Saregama Extra Quality May 2026
Furthermore, Saregama has finally embraced the remix culture it once despised. Recognizing that a bad remix of a classic brings attention back to the original, the label now licenses its stems to EDM producers in Mumbai and Los Angeles. It is a delicate dance: preserve the heritage, but cash the check. Walking through the Saregama office is a disorienting experience. In one corner, a 24-year-old social media manager is creating a "Lofi Beats to Study to" playlist featuring 1950s jazz. In the other, a preservationist is manually cleaning a master tape of a Pankaj Mullick song from 1939.
This is Saregama. It is older than the gramophone. It is older than Hollywood. At 120 years old, it is the oldest music label in the world—a title it wears with the weary pride of a librarian watching the library burn.
Enter .
Saregama’s crown jewel is its catalog. They own the rights to the works of Kishore Kumar, R.D. Burman, Manna Dey, and a massive chunk of Lata Mangeshkar’s vocal cords. While new labels like T-Series fight over the remix rights to a Punjabi pop song that will die in six months, Saregama plays the long game.

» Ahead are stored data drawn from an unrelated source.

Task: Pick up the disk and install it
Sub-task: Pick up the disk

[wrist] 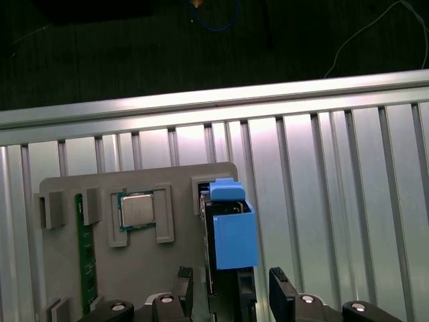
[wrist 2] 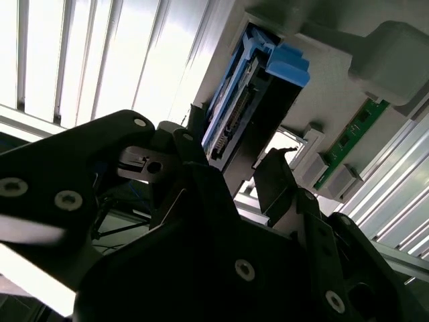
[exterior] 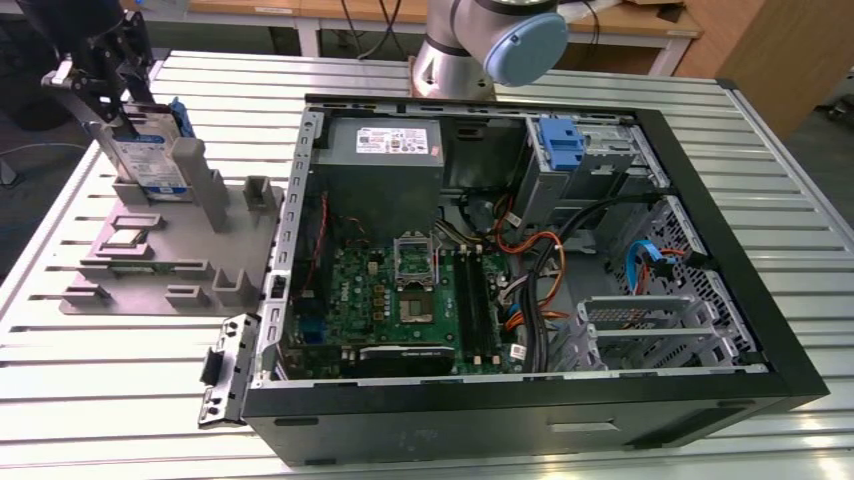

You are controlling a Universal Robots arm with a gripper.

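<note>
- Everything sits on a silvery metal table (exterior: 120, 400) with long ribbed slats. The light glares off them pretty hard, near white in spots.
- Behind it there's a light wooden bench (exterior: 641, 25) on white legs, with dark cords (exterior: 390, 18) dangling by it.
- A wooden cabinet (exterior: 781, 60) stands at the exterior view's right.
- The floor (wrist: 100, 60) is dark, with a blue cable (wrist: 218, 23) and a thin white cable (wrist: 375, 27) on it.

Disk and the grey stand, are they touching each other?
Touching. In the exterior view the disk stands upright with its lower end sunk into a slot of the grey stand, between the stand's posts.
</note>
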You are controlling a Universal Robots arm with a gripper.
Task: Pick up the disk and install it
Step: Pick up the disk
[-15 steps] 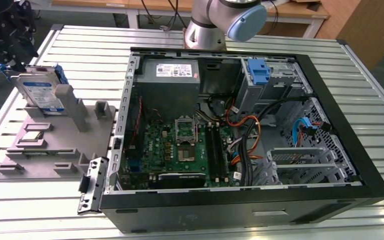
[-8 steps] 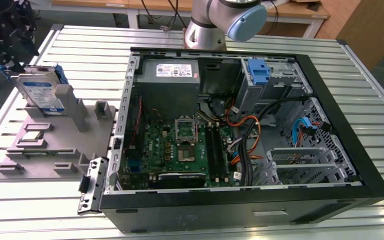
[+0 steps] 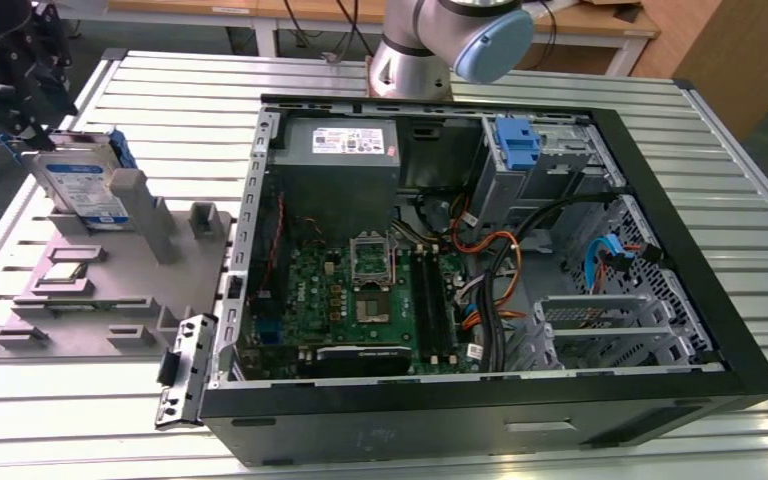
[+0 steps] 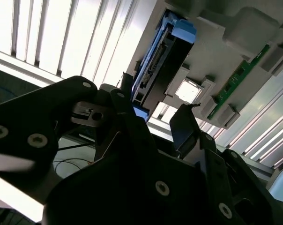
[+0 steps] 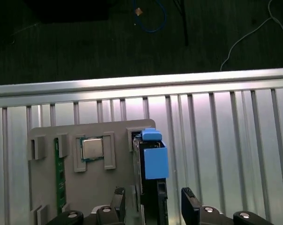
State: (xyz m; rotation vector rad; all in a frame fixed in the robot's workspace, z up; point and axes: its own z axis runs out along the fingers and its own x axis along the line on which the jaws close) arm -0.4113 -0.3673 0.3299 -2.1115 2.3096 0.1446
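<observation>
Over on the exterior view's left, the flat silver-grey metal disk with blue side rails (image 3: 80,185) stands on edge in a slotted grey plastic fixture (image 3: 131,285), with bare slatted metal table (image 3: 37,420) all around it. The black gripper (image 5: 153,206) hangs over the disk's top edge, jaws wide open, one finger to each side, holding nothing. Further right there's the open black computer case (image 3: 491,400).

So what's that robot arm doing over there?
The robot's gripper hangs over the hard drive, its open fingers on either side of it without gripping. The drive stands on edge in a grey holder beside the open computer case. It has not been picked up or installed yet.
</observation>
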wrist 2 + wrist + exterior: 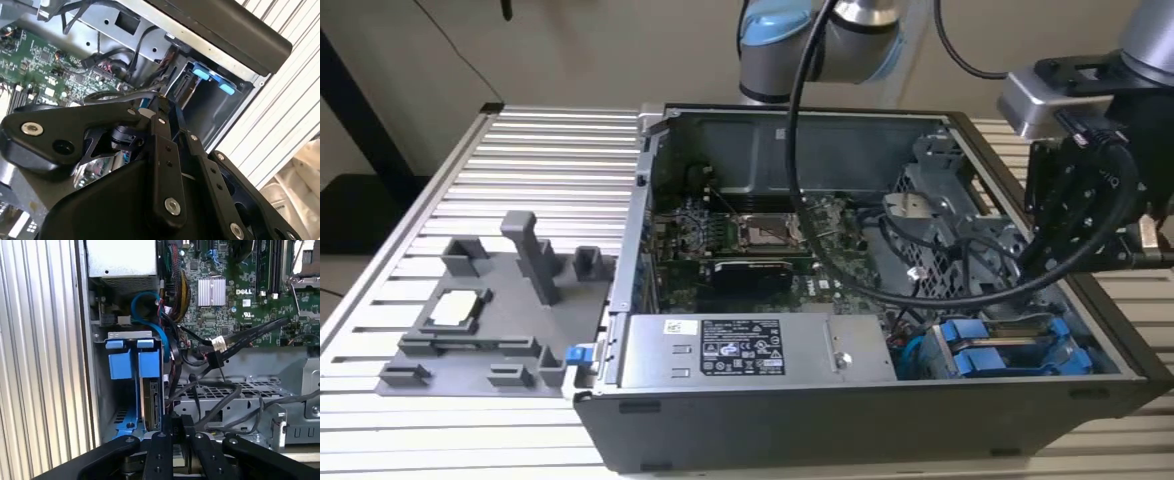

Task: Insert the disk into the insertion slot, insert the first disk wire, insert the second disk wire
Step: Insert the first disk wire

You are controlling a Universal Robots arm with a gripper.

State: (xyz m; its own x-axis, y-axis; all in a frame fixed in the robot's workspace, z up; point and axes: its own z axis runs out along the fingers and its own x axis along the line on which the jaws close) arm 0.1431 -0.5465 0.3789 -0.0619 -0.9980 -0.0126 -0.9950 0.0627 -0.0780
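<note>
Holds the gripper (175, 422) over the near corner of the computer case (854, 420) on the exterior view's right, fingers drawn together; cannot tell whether anything is pinched between them. Finds the disk (151, 400) in its blue frame, standing in the slot (116, 410) just past the fingertips, beside a second blue frame (121, 365). Sees black cables (250, 333) draped nearby, a silver power box (720, 350) toward the exterior view's left, and a grey tray (420, 345) outside on the slatted table (547, 150).
</note>
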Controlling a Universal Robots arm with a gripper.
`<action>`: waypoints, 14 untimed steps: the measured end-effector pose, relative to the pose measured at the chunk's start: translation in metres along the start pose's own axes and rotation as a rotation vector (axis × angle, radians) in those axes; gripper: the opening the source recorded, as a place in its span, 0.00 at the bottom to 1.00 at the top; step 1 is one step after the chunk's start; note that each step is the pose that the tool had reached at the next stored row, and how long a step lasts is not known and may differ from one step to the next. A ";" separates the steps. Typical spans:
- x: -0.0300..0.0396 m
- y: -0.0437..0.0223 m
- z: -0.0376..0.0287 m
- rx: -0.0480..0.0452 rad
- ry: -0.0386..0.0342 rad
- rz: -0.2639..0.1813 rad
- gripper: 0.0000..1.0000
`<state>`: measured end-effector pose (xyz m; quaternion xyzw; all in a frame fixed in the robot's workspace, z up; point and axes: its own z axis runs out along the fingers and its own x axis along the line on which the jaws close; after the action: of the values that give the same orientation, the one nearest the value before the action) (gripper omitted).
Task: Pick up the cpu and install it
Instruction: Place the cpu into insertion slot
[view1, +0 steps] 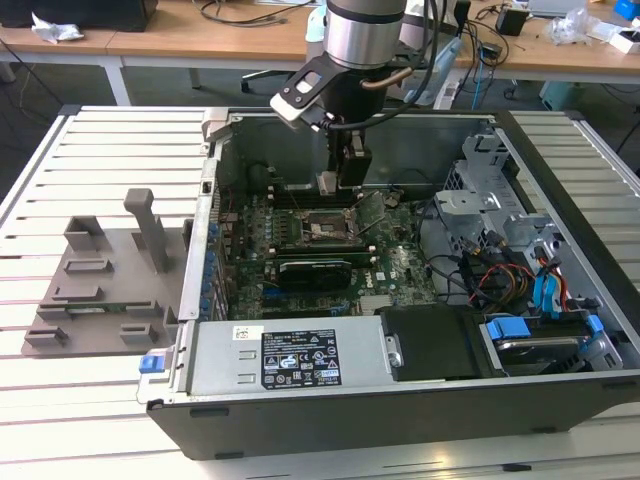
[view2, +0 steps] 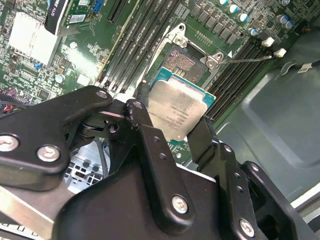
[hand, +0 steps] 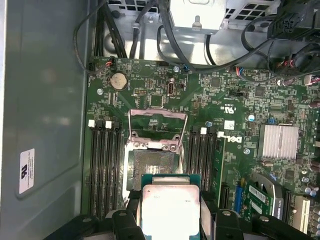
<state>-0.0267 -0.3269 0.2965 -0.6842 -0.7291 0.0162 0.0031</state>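
The cpu is a flat square chip with a silver top plate and a green rim. It is also seen in the first wrist view as the cpu. My gripper is shut on it, one black finger on each of two opposite edges. In the exterior view my gripper hangs inside the open computer case, above the far side of the motherboard. The bare socket lies just beyond the chip, with its metal load plate swung open. The chip hangs above the board beside the socket, slightly tilted.
Black memory slots flank the socket on both sides. A silver heatsink and an expansion card sit on the board. Cables and a drive cage fill the case's right side. A grey holder tray rests outside on the exterior view's left.
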 end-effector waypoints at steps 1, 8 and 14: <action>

For decades, the company was a colonial conduit, pressing records for the British officers stationed in Shimla. But in the 1930s, it discovered its true purpose: Bollywood. By the time it rebranded to "Saregama" (named after the musical notes Sa, Re, Ga, Ma) in the early 2000s, it had swallowed up the back catalogs of HMV, Times Music, and a dozen defunct regional labels. saregama
Today, Saregama doesn’t produce new hits; it owns the hits that refuse to die . In an era of "fast music," why does a Gen Z listener in Delhi queue up Chaudhvin Ka Chand Ho ? The answer is algorithmic serendipity, but the reason is emotional permanence.
Consider the When a Bollywood film flops, its music disappears from the charts. But the Saregama catalog grows every year. A child born in 2020 discovering Sholay in 2030 will stream "Mehbooba Mehbooba." Saregama gets paid for that. Every time a politician uses "Mere Desh Ki Dharti" at a rally, Saregama gets paid. Furthermore, Saregama has finally embraced the remix culture
Saregama’s CEO, Vikram Mehra, has played this game masterfully. He understands that for a global streamer, Old Hindi music is not a niche—it is the second most streamed genre behind current Bollywood. Without Saregama, Spotify is just a podcast app.